The deal marks the second time Google has bought a company entrenched in Facebook's ecosystem. More than two years ago it acquired Wildfire Interactive for $250 million. While the two companies are substantially different – Wildfire had a more scaled business, more people and an undoubtedly higher purchase price – the Toro buy shows how important it is to be plugged into Facebook, even if you're Google (or perhaps especially if you're Google).
But the big difference is that when it bought Wildfire, Facebook marketing was all about managing social presence. Today it's much more about the paid media experience on desktop and mobile. While the Toro product appears destined for the scrap heap, the institutional knowledge will find its way into Google's mobile ad products.

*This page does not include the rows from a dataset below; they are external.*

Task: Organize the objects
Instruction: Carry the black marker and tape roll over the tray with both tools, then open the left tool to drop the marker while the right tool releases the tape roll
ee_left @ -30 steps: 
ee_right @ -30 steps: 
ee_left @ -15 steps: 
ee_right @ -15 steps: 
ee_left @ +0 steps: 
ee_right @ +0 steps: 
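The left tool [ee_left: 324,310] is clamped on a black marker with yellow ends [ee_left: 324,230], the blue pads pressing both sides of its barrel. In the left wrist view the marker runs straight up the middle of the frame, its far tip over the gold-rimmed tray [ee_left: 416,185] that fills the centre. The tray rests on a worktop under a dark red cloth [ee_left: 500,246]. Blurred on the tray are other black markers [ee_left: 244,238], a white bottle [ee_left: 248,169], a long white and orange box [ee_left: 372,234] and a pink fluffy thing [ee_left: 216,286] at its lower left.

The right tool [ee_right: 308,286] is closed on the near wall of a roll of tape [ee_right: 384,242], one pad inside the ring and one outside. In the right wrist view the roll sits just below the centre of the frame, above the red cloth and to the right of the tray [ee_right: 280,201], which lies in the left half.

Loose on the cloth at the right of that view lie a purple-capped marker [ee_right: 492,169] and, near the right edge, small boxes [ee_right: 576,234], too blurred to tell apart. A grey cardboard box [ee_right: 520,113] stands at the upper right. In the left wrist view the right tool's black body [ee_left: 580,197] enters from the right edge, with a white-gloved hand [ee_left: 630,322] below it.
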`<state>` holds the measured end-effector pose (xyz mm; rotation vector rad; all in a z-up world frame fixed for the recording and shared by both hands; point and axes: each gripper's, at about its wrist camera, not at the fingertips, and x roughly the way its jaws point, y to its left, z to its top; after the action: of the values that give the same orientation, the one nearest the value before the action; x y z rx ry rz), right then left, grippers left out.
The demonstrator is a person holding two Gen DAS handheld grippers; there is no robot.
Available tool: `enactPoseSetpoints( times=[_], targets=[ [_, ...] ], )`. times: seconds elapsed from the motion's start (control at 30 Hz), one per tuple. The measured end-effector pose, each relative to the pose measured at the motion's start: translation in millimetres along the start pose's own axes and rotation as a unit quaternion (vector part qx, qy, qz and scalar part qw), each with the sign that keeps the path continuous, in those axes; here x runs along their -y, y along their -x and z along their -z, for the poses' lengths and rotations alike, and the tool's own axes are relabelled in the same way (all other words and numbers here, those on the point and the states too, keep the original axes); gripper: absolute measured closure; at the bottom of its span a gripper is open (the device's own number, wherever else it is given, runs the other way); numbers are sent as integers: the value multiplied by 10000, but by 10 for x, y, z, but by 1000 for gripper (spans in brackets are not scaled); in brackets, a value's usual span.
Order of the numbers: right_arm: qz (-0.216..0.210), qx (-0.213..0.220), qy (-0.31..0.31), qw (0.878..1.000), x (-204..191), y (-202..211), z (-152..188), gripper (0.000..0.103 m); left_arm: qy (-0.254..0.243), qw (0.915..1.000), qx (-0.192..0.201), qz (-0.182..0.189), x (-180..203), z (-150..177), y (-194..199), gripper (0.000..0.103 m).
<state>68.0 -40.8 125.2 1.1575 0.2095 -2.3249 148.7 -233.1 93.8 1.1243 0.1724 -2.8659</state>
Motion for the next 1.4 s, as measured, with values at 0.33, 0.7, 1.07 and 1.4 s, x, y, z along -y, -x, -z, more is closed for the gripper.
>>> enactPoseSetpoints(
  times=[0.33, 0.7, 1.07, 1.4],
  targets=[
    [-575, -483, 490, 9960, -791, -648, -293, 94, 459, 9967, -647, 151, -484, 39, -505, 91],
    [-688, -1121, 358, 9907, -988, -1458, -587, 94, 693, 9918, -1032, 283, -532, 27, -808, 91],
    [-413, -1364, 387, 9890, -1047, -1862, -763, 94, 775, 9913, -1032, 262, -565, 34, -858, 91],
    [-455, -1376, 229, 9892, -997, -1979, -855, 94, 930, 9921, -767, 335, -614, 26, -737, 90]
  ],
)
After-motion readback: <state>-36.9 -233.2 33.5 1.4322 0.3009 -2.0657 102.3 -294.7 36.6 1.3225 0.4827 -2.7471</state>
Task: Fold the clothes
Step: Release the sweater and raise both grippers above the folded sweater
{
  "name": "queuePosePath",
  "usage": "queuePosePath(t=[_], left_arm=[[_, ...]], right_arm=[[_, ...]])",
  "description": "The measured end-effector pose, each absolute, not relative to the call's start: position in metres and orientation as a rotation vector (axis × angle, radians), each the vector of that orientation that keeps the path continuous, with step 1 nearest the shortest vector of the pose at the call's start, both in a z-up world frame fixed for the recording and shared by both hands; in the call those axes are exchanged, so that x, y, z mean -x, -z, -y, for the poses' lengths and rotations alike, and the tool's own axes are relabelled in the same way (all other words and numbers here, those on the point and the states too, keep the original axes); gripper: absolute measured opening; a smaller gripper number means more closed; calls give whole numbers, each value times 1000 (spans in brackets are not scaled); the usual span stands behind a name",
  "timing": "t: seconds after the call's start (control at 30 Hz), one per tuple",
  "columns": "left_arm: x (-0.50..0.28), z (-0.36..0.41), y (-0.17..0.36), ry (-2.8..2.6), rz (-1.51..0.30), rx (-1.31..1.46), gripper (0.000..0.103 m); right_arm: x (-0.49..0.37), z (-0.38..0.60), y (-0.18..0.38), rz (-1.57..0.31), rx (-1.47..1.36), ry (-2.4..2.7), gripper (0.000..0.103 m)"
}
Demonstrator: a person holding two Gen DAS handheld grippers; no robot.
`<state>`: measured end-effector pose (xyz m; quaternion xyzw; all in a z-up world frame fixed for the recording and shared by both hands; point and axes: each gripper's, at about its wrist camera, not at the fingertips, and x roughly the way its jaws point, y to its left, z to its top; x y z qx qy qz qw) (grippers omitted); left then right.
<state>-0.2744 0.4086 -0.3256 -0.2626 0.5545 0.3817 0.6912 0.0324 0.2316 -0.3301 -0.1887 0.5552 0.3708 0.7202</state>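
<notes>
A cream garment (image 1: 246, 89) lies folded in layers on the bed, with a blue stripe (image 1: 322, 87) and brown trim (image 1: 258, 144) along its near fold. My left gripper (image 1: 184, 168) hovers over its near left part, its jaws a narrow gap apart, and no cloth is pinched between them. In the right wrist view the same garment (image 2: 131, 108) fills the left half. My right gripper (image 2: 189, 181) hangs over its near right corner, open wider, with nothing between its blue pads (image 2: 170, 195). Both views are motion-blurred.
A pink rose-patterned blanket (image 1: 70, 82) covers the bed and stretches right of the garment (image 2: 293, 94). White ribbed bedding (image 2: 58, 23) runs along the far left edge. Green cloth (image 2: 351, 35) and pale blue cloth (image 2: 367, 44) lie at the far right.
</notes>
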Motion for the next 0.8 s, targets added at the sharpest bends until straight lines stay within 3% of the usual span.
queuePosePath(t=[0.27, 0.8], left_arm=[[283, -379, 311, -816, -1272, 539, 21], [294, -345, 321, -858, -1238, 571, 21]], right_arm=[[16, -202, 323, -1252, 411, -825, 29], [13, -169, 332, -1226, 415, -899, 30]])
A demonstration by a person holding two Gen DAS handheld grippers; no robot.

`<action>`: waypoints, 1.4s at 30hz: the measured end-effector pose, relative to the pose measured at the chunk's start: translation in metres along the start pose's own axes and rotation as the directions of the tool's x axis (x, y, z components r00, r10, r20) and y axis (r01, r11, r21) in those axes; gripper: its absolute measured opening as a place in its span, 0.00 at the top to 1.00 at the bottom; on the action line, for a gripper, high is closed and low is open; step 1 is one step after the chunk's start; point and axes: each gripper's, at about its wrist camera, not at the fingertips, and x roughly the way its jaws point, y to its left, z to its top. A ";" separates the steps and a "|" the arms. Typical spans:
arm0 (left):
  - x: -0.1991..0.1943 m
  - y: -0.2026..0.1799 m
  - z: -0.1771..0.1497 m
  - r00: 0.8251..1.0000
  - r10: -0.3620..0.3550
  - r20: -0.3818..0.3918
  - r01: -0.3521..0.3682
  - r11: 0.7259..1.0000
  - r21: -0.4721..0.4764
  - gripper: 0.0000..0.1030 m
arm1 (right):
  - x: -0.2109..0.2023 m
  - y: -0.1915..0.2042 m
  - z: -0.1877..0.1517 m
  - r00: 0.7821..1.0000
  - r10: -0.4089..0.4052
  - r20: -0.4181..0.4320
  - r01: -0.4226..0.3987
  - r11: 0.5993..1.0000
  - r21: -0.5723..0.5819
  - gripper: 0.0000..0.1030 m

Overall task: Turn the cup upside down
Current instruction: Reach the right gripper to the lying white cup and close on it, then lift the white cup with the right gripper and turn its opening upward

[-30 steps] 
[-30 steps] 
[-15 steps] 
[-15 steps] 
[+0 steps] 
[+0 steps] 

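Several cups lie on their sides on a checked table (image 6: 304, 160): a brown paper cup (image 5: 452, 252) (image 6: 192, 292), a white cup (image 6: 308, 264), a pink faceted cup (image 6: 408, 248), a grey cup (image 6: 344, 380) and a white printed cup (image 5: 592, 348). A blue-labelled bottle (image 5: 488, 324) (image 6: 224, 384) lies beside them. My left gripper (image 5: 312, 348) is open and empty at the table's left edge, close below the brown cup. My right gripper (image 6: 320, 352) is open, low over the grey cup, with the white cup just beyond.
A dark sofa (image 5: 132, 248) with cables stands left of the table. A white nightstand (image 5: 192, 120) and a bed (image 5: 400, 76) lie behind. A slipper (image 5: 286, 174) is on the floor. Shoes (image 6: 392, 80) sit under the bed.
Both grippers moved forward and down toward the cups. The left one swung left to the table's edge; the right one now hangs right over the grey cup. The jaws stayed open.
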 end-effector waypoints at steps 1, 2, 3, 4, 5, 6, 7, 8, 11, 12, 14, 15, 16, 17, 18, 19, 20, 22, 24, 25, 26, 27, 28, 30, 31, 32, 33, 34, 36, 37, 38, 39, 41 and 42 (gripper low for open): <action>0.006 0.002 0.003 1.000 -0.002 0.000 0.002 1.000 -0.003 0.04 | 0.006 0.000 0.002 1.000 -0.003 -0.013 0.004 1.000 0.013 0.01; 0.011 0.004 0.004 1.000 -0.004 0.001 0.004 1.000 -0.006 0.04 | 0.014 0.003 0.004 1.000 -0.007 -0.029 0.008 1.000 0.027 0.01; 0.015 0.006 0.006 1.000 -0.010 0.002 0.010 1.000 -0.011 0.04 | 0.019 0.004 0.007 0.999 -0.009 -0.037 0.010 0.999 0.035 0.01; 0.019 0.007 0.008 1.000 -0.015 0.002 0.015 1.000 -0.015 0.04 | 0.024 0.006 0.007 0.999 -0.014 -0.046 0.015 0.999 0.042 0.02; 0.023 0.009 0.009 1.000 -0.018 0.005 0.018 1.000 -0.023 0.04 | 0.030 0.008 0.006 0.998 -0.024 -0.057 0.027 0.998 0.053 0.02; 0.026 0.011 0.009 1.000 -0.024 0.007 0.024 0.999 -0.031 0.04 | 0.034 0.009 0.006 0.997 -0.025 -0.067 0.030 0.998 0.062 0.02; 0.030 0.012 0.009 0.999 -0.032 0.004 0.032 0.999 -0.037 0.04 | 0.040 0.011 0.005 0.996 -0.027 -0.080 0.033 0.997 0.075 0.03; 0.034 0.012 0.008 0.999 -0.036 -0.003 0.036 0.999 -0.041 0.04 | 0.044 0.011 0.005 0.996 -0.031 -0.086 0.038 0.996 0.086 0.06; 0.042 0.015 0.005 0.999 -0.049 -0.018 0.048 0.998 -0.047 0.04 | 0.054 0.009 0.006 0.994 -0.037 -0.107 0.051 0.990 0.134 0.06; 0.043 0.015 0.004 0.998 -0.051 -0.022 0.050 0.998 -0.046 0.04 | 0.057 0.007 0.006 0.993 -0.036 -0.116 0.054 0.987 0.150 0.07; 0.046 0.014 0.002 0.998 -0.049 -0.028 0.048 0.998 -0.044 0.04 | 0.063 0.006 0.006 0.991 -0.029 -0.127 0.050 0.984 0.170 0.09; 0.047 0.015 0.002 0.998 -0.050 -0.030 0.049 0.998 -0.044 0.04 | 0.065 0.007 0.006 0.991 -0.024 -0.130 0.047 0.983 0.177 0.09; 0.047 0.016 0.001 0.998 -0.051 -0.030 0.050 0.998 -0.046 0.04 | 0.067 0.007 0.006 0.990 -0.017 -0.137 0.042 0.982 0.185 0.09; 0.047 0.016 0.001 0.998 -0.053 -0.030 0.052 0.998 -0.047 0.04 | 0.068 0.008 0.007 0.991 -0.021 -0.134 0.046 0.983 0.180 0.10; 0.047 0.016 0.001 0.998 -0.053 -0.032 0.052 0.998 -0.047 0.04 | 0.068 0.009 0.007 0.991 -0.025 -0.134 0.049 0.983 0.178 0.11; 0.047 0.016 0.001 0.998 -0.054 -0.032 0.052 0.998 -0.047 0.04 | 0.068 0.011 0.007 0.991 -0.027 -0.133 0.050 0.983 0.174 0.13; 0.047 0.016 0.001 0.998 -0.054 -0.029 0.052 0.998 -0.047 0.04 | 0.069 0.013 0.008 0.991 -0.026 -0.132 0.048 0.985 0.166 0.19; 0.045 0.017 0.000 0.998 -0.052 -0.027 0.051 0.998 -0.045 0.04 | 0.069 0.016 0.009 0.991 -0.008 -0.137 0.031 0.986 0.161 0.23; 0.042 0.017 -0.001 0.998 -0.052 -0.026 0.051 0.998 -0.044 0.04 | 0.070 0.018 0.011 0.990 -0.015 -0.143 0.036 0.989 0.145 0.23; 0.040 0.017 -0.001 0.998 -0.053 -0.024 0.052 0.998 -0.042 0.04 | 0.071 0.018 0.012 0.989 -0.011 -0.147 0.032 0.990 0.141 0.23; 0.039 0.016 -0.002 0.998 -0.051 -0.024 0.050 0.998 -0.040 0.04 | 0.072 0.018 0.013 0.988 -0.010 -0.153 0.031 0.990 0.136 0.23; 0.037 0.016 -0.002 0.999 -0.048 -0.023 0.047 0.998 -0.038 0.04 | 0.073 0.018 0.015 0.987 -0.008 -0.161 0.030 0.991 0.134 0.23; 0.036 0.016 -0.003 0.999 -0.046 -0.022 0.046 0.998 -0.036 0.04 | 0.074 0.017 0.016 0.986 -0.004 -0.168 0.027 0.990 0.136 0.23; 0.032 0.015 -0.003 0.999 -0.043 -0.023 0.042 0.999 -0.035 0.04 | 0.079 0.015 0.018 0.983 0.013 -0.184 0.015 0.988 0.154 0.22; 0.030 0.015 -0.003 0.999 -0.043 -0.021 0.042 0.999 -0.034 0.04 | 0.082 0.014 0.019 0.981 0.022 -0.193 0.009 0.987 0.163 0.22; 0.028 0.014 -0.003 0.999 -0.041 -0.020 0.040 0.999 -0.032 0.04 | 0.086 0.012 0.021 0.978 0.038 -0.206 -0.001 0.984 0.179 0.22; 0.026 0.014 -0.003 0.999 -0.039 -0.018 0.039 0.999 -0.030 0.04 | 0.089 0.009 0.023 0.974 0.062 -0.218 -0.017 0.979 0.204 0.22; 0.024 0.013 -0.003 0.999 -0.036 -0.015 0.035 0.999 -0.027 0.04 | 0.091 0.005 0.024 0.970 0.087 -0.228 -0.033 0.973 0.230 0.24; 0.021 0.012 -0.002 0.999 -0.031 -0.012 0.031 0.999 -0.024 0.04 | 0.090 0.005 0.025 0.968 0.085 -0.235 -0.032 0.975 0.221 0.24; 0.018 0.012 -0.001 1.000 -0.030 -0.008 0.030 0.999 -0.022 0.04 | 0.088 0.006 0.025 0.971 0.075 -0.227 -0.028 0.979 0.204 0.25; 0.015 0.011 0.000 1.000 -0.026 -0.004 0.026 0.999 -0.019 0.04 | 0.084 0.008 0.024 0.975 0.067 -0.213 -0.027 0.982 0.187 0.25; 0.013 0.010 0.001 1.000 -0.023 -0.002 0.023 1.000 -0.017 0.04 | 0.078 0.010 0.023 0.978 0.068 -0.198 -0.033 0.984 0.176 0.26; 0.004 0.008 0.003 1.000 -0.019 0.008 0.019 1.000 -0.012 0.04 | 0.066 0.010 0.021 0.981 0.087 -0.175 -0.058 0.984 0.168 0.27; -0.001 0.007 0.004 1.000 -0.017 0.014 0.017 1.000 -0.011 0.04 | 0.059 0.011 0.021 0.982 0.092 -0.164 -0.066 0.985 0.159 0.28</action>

As Toro CEO Amitt Mahajan told AdExchanger in November, “There are a dizzying number of options for how to do the targeting and how to interpret the results" of Facebook app install campaigns. “Most people are actually targeting very broadly and don’t use the segmentation features correctly, which means they see poor results coupled with the high cost of installs.”
One of its customers was mobile app Burner, whose CEO, Greg Cohn, praised Toro this way: “When you have a great product and your market has been validated, the main challenge is finding the best method to reach that market while avoiding low-quality installs that don’t convert. When managed by hand, this is a very time-consuming and inefficient process.”
Toro raised a $1.5 million seed round two years ago from Greylock Partners, General Catalyst Partners and other investors.